What are the upper bounds for `n`, `k`, `budget`, and the values in the `composition` and `stock` arrays? What are their data types (integers, floats)?
Can the values in the `composition` and `stock` arrays be zero?
Is it possible that no alloys can be produced with the given budget and resources? If so, what should I return in that case?
Is there a minimum amount of each metal type required for a valid alloy, or can the composition array contain zeros and still be considered a valid alloy?
Is it possible to produce a fractional number of alloys, or must the output be a whole number (integer)? If it must be a whole number, should I return the floor or ceiling of the maximum possible number of alloys?

Brute Force Solution

Approach

The brute force strategy for maximizing alloys involves systematically trying out every possible quantity of alloys we can make. For each quantity, we check if we have enough metal to make it using any of the available machines.
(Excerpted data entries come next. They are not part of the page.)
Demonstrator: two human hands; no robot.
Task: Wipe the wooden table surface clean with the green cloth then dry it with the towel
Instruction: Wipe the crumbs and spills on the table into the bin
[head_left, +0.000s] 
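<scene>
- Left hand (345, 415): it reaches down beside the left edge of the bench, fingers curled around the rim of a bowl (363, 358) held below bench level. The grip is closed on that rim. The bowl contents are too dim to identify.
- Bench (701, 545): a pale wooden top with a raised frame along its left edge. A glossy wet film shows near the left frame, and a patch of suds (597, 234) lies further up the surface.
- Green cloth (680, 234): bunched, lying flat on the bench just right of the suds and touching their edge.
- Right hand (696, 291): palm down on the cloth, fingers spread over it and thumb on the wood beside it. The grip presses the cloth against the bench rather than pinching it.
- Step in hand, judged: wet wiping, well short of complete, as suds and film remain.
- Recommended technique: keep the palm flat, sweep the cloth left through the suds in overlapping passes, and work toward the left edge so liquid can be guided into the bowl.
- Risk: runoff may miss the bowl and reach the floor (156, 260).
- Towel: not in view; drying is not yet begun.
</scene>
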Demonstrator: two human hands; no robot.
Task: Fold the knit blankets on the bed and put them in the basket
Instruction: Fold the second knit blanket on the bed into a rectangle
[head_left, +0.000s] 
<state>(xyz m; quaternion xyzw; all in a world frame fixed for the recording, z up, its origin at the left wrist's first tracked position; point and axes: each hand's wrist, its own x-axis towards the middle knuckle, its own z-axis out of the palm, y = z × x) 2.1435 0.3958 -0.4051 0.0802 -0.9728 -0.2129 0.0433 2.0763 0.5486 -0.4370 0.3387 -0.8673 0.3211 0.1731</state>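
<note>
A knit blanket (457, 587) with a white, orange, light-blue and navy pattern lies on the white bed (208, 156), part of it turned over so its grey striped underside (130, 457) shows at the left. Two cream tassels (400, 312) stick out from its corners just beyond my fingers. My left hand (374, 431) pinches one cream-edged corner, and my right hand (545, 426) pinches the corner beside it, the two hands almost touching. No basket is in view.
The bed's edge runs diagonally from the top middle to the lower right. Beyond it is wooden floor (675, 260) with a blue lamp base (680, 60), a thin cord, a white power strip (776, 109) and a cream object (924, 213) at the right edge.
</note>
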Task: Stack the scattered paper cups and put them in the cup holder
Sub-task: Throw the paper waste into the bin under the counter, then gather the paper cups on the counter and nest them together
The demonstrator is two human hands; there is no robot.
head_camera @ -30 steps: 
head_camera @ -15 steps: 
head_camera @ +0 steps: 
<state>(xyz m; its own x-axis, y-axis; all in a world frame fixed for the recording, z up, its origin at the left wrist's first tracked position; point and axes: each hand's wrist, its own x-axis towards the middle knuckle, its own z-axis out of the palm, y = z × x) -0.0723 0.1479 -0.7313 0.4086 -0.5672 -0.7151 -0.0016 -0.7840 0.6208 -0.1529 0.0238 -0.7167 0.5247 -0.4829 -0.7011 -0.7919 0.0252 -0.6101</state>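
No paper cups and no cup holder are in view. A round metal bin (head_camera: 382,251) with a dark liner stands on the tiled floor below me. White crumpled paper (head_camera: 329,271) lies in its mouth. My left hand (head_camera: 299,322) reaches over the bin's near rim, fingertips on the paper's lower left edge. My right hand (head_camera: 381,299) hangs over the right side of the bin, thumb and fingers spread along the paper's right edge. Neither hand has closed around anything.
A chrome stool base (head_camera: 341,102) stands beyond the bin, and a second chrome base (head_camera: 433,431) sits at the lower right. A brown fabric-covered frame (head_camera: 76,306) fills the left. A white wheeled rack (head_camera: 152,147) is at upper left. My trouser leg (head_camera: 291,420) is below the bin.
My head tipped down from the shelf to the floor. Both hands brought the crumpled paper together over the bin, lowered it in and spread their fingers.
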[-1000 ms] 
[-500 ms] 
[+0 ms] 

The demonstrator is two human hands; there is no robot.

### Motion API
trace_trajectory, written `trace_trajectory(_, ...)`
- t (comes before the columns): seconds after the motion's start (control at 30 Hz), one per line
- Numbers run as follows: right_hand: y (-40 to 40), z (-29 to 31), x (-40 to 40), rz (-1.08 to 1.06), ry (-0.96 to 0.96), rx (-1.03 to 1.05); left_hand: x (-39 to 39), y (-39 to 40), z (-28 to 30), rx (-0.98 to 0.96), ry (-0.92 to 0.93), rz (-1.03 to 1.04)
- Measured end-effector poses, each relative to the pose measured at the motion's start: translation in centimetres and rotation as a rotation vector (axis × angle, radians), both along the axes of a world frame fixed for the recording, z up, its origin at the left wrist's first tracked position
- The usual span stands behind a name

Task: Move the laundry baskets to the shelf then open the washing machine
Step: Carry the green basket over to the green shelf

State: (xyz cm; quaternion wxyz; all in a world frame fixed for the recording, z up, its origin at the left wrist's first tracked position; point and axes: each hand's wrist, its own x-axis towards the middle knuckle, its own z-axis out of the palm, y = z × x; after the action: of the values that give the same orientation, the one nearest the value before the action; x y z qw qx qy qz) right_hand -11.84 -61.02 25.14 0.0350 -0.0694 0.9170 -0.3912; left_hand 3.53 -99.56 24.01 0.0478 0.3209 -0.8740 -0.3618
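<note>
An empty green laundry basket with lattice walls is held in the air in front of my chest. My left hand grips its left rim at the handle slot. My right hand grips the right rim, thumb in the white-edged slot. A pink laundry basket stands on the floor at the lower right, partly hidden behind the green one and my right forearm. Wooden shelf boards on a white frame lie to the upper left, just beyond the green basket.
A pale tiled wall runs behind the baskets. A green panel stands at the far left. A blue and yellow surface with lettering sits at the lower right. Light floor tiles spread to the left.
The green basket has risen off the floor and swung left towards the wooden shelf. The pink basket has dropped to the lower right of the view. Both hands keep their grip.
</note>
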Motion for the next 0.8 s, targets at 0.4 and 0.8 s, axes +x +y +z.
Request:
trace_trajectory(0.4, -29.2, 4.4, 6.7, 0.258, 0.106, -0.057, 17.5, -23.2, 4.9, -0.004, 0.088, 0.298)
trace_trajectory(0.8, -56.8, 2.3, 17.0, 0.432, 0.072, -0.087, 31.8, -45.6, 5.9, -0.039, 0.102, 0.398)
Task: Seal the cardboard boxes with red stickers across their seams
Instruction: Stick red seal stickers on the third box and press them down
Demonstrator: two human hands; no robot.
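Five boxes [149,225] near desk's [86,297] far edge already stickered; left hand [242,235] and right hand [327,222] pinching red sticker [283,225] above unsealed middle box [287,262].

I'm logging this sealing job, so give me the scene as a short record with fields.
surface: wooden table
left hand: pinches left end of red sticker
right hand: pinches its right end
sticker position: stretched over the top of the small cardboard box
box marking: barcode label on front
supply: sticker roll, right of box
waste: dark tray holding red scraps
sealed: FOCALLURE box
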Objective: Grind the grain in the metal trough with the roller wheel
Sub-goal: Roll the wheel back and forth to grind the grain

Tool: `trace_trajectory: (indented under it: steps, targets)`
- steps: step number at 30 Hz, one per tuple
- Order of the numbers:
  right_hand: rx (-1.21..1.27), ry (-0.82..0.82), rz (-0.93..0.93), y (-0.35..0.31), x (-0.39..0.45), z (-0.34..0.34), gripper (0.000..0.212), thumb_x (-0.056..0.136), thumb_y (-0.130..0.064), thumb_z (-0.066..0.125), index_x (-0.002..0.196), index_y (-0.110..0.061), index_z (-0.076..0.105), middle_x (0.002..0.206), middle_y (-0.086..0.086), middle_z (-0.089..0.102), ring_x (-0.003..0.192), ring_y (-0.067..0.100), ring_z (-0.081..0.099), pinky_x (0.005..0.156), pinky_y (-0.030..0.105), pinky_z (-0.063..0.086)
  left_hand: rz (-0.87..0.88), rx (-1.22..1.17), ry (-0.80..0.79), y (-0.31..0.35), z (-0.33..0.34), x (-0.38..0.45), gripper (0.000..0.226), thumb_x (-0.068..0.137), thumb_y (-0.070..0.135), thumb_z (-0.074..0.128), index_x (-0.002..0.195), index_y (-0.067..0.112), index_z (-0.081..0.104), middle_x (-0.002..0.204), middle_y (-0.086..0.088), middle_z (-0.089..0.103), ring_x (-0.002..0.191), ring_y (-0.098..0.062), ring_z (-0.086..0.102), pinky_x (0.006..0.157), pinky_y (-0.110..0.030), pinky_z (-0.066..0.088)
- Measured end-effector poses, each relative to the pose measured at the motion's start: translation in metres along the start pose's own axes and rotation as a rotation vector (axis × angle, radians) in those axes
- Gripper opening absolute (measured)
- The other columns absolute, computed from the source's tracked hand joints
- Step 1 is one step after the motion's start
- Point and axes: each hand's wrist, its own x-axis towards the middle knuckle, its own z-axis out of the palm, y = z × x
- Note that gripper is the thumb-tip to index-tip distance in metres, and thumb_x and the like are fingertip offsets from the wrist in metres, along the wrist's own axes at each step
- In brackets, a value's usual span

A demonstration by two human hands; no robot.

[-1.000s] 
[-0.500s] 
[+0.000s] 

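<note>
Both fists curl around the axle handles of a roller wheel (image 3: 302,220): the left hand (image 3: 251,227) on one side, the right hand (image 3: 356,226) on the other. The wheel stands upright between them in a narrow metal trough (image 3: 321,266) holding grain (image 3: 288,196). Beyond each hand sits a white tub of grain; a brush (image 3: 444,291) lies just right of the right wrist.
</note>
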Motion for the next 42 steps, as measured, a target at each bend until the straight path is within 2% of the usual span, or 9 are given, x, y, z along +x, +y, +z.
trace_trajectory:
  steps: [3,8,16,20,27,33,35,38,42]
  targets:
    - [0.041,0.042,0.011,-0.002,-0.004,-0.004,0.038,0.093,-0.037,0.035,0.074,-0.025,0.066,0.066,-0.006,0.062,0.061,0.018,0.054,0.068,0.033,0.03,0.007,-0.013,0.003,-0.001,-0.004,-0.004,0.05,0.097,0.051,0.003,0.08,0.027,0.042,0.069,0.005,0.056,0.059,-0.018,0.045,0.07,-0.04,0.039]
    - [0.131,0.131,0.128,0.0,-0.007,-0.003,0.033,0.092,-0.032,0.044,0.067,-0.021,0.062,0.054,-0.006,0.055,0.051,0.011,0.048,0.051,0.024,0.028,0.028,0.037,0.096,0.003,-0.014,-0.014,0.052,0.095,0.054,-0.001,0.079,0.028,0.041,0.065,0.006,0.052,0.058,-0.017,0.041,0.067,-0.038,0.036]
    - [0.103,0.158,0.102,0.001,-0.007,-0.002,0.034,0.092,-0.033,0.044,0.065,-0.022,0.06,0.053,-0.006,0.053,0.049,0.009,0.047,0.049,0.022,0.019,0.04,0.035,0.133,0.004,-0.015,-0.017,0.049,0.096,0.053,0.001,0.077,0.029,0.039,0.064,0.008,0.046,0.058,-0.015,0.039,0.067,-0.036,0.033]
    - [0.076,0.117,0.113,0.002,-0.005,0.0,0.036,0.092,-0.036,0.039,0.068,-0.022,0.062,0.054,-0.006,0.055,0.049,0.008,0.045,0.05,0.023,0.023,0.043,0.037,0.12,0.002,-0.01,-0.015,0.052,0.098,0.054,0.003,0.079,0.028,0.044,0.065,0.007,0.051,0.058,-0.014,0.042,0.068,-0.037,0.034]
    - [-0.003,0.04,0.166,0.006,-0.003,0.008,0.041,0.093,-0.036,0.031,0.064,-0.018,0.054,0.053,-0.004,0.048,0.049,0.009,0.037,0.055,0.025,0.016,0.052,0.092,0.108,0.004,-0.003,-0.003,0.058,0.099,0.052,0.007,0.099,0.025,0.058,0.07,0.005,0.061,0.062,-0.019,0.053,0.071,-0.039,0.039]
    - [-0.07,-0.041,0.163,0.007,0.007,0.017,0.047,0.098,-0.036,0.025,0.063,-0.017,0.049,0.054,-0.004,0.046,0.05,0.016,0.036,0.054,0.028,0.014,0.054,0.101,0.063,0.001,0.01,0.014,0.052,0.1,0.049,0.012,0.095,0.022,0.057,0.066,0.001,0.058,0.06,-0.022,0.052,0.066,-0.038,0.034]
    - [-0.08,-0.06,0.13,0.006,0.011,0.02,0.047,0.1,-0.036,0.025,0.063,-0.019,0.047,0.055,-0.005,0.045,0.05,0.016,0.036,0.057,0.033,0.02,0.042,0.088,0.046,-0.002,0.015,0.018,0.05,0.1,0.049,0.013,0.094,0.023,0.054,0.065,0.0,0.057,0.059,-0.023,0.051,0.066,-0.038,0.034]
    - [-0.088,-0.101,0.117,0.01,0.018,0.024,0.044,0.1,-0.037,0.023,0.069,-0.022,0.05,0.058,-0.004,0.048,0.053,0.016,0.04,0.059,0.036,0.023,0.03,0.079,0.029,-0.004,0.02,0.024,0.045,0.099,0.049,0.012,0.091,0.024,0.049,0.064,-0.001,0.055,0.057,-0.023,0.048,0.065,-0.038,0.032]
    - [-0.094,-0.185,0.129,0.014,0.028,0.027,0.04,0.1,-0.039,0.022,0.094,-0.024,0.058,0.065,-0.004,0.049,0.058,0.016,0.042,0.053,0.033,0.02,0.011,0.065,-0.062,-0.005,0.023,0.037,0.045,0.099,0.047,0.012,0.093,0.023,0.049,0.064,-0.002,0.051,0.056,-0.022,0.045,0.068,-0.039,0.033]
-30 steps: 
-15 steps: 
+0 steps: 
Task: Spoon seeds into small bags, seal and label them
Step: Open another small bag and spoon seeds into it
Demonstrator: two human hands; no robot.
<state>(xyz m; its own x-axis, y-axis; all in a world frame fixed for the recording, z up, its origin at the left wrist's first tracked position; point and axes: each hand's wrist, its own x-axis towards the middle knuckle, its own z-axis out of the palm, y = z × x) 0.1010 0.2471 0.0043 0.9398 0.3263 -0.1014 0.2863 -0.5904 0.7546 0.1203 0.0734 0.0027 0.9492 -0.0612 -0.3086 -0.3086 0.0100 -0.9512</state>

Here's how the algorithm would work step-by-step:

Start by assuming we can make zero alloys.
Then, check if we can make one alloy using any of the machines.
Next, check if we can make two alloys, again using any of the machines.
Continue increasing the number of alloys we attempt to make, one at a time.
For each number of alloys, go through each machine and determine if it's possible to make that many alloys using that specific machine, given the available metal.
If a machine can make that many alloys, that number of alloys is a possible solution.
Stop when you find a number of alloys that can't be made by any machine because we've run out of available metal or resources.
The largest number of alloys we successfully made using any machine is the answer.

Code Implementation

def maximum_number_of_alloys_brute_force(number_of_machines, available_metal, cost_of_alloys):
    maximum_alloys = 0

    for number_of_alloys in range(1, 10000):
        possible_to_make = False

        for machine_index in range(number_of_machines):
            metal_needed = 0

            # Calculate the total metal needed for this machine
            for metal_type_cost in cost_of_alloys[machine_index]:
                metal_needed += metal_type_cost * number_of_alloys

            # Check if the machine can produce the alloys with available resources
            if metal_needed <= available_metal:
                possible_to_make = True
                break

        #If we can make alloys increase max count
        if possible_to_make:
            maximum_alloys = number_of_alloys
        else:
            # If can't make any more alloys, return
            break

    return maximum_alloys

Try it yourself on LeetCode

Big(O) Analysis

Time Complexity

O(m * n * k) – The described brute-force approach iterates through possible numbers of alloys, let's say up to 'm'. For each quantity of alloys, it iterates through 'n' machines. For each machine, it needs to check if it can produce the target number of alloys given available metal, which involves iterating through 'k' types of metal. Therefore, the time complexity is O(m * n * k), where m is the maximum number of alloys to check, n is the number of machines, and k is the number of metal types. In the worst case, m could be significantly large depending on the constraints.

Space Complexity

O(1) – The brute force algorithm described checks each possible alloy quantity incrementally without persistently storing intermediate results. It iterates through machines and calculates if the current alloy quantity is feasible. Since it only needs to store a few variables like the number of alloys to try and potentially a boolean flag to indicate feasibility for a particular machine, the auxiliary space required remains constant, independent of the input size (number of machines, available metal, metal composition of alloys).

Optimal Solution

Approach

The key to this problem is recognizing we can efficiently search for the maximum number of alloys. Instead of trying every possible number of alloys, we can use a technique that quickly narrows down the search using a binary-search like approach.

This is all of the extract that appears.